**ACTION ITEM:** Please report how many lines of the listing contain the string "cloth", giving the number only.

── DATA PROVIDED ──

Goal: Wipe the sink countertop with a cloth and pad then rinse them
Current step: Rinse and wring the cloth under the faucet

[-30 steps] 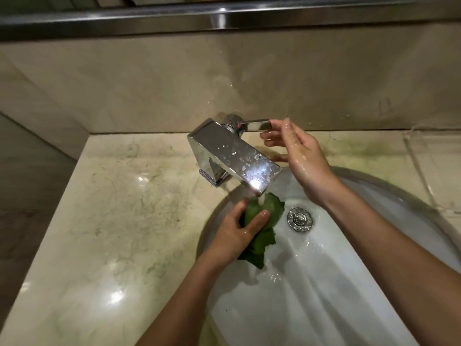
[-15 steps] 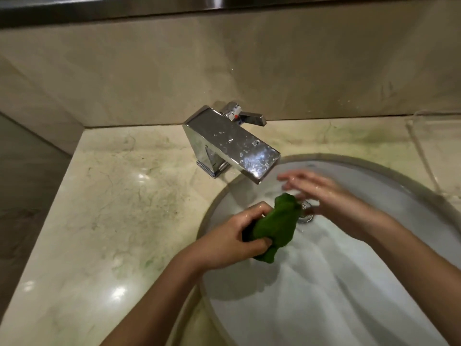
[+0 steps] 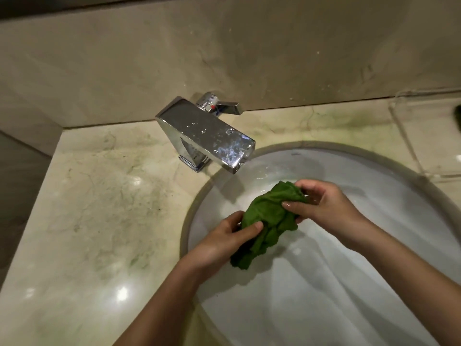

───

**TASK RESPONSE:** 2